### What needs to be done:
Write out each line of the listing as it stands, without the images.

### Information supplied:
=== Section Start ===
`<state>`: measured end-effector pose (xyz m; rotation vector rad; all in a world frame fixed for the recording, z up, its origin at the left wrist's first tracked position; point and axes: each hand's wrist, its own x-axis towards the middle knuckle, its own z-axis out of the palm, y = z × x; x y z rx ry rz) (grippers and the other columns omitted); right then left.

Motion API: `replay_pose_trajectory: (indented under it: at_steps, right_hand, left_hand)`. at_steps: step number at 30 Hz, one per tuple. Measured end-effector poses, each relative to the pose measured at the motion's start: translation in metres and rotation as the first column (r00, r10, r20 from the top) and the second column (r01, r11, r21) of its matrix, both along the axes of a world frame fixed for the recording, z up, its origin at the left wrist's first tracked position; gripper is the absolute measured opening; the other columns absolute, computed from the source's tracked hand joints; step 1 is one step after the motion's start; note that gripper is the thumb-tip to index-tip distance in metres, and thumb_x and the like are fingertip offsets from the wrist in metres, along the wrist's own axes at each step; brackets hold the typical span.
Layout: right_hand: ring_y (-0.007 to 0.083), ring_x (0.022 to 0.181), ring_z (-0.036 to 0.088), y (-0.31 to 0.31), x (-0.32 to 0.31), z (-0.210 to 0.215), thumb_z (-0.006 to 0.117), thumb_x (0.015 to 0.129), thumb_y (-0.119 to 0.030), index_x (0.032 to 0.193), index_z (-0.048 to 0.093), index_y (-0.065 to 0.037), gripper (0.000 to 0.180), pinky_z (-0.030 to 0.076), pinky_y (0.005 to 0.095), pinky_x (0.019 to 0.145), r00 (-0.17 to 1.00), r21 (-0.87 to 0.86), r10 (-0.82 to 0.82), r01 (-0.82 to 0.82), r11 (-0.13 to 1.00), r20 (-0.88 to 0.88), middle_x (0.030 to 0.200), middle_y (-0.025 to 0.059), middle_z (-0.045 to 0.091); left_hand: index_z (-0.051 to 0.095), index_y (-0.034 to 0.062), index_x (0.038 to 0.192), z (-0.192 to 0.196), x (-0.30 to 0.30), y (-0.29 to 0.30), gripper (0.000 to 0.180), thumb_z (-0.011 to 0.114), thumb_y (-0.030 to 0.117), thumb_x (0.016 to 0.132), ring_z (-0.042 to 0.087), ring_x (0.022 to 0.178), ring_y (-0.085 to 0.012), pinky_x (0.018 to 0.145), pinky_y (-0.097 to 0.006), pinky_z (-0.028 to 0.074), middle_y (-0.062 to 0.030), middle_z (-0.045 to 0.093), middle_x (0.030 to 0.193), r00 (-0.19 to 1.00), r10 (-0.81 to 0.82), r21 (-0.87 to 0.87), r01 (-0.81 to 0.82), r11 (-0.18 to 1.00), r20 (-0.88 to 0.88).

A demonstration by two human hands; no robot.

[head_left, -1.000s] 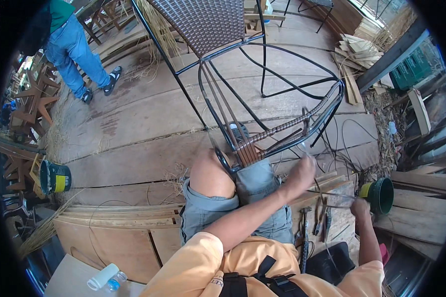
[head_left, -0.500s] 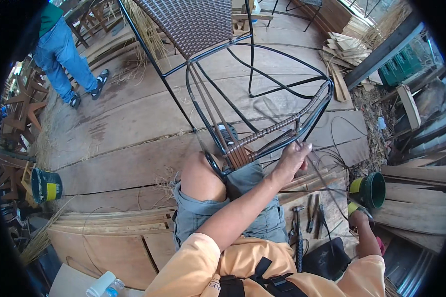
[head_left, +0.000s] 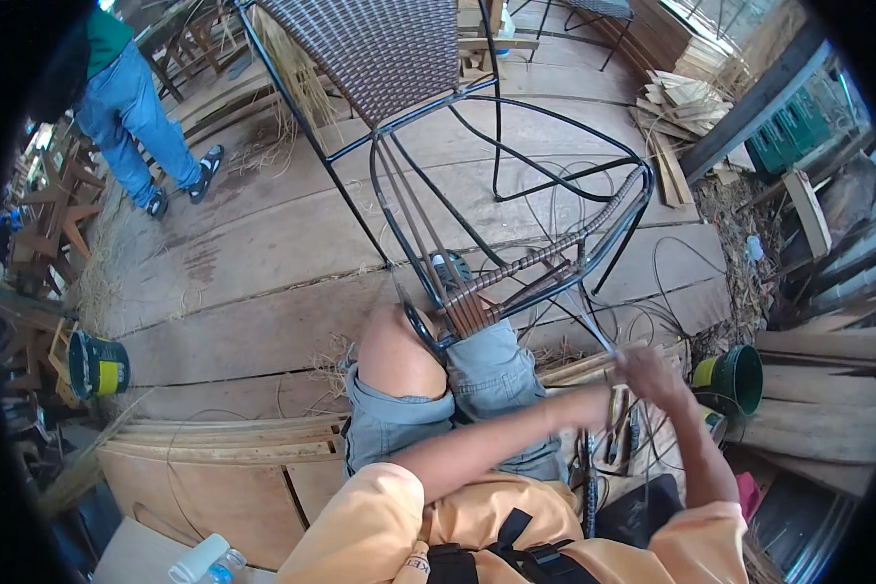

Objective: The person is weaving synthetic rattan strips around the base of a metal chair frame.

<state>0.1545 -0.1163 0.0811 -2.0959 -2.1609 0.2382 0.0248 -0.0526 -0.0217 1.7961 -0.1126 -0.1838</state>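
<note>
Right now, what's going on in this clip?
A person sits on a plank floor with a black metal chair frame propped against their knee, weaving its seat. The woven brown strip covers only part of the seat rim so far. Both hands meet low at the right: the left hand and right hand are blurred and seem to pull a thin strand. Another person stands beyond.
</note>
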Motion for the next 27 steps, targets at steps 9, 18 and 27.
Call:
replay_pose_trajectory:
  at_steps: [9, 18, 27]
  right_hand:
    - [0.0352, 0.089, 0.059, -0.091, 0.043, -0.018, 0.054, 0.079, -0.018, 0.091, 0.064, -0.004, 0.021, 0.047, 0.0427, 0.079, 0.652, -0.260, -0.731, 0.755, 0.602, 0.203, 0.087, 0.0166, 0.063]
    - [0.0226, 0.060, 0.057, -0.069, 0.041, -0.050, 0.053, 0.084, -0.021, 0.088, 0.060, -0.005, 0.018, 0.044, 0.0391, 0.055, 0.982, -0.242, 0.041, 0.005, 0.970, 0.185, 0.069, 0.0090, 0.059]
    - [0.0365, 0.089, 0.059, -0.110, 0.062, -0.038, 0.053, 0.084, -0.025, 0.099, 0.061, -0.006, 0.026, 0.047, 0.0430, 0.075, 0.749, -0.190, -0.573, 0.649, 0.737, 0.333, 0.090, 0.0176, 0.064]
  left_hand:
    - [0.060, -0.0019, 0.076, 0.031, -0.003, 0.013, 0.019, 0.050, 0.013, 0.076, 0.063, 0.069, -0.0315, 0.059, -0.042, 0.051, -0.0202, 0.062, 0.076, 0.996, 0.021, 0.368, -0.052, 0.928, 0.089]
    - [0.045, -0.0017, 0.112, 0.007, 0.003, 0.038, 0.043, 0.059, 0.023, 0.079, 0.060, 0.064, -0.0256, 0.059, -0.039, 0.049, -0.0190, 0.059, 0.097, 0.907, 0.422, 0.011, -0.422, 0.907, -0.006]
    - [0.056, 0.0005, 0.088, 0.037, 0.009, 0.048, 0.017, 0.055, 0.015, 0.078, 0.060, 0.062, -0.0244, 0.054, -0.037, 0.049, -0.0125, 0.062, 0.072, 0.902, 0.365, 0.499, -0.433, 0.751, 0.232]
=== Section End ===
### Written solution:
`<state>`: measured end-effector pose (xyz m; rotation vector rad; all in a world frame fixed for the recording, z up, its origin at the left wrist's first tracked position; point and axes: each hand's wrist, its own x-axis towards the middle knuckle, its own z-axis out of the palm, y = z × x; x y z rx ry rz) (grippers and the other columns omitted); right then left.

Motion API: `replay_pose_trajectory: (indented under it: at_steps, right_hand, left_hand)`. at_steps: step number at 30 Hz, one per tuple. Measured end-effector poses, each relative to the pose measured at the motion's start: translation in metres and rotation as the first column (r00, r10, r20 from the top) and the second column (r01, r11, r21) of its matrix, both along the axes of a world frame fixed for the recording, z up, its origin at the left wrist's first tracked position; gripper is the absolute measured opening; the other columns absolute, computed from the source's tracked hand joints; step 1 is one step after the motion's start; note that gripper is the thumb-tip to index-tip distance in metres, and thumb_x and the like are fingertip offsets from the wrist in metres, along the wrist's own axes at each step; brackets hold the typical span.
Layout: right_hand: ring_y (-0.007 to 0.083), ring_x (0.022 to 0.181), ring_z (-0.036 to 0.088), y (-0.31 to 0.31), x (-0.32 to 0.31), z (-0.210 to 0.215), thumb_z (-0.006 to 0.117), thumb_x (0.015 to 0.129), thumb_y (-0.119 to 0.030), index_x (0.032 to 0.193), index_z (-0.048 to 0.093), index_y (-0.065 to 0.037), gripper (0.000 to 0.180), pinky_z (-0.030 to 0.076), pinky_y (0.005 to 0.095), pinky_x (0.019 to 0.145), r00 (-0.17 to 1.00), r21 (-0.87 to 0.86), r10 (-0.82 to 0.82), r01 (-0.82 to 0.82), r11 (-0.13 to 1.00), r20 (-0.88 to 0.88), middle_x (0.030 to 0.200), middle_y (-0.025 to 0.059), middle_z (-0.045 to 0.091); left_hand: index_z (-0.051 to 0.095), index_y (-0.034 to 0.062), index_x (0.038 to 0.192), z (-0.192 to 0.196), x (-0.30 to 0.30), y (-0.29 to 0.30), gripper (0.000 to 0.180), thumb_z (-0.011 to 0.114), thumb_y (-0.030 to 0.117), thumb_x (0.016 to 0.132), ring_z (-0.042 to 0.087), ring_x (0.022 to 0.178), ring_y (-0.085 to 0.012), pinky_x (0.018 to 0.145), pinky_y (-0.097 to 0.006), pinky_z (-0.028 to 0.074), middle_y (-0.062 to 0.030), middle_z (-0.045 to 0.093), middle_x (0.030 to 0.193), r00 (-0.19 to 1.00), r10 (-0.81 to 0.82), r21 (-0.87 to 0.87), r01 (-0.81 to 0.82), r11 (-0.18 to 1.00), r20 (-0.88 to 0.88).

A demonstration by two human hands; no robot.

[head_left, -1.000s] 
[head_left, -0.500s] 
[head_left, +0.000s] 

Objective: The person is weaving synthetic rattan strips around the base of a metal chair frame.

<state>0.1545 -0.1163 0.0811 -2.0959 -2.1609 0.2382 0.0248 -0.0526 -0.0217 1.7961 -0.1126 -0.1838</state>
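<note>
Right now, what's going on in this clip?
A person sits on a plank floor with a black metal chair frame propped against their knee, weaving its seat. The woven brown strip covers only part of the seat rim so far. Both hands meet low at the right: the left hand and right hand are blurred and seem to pull a thin strand. Another person stands beyond.
</note>
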Motion for the next 27 steps, targets at steps 9, 18 and 27.
Call:
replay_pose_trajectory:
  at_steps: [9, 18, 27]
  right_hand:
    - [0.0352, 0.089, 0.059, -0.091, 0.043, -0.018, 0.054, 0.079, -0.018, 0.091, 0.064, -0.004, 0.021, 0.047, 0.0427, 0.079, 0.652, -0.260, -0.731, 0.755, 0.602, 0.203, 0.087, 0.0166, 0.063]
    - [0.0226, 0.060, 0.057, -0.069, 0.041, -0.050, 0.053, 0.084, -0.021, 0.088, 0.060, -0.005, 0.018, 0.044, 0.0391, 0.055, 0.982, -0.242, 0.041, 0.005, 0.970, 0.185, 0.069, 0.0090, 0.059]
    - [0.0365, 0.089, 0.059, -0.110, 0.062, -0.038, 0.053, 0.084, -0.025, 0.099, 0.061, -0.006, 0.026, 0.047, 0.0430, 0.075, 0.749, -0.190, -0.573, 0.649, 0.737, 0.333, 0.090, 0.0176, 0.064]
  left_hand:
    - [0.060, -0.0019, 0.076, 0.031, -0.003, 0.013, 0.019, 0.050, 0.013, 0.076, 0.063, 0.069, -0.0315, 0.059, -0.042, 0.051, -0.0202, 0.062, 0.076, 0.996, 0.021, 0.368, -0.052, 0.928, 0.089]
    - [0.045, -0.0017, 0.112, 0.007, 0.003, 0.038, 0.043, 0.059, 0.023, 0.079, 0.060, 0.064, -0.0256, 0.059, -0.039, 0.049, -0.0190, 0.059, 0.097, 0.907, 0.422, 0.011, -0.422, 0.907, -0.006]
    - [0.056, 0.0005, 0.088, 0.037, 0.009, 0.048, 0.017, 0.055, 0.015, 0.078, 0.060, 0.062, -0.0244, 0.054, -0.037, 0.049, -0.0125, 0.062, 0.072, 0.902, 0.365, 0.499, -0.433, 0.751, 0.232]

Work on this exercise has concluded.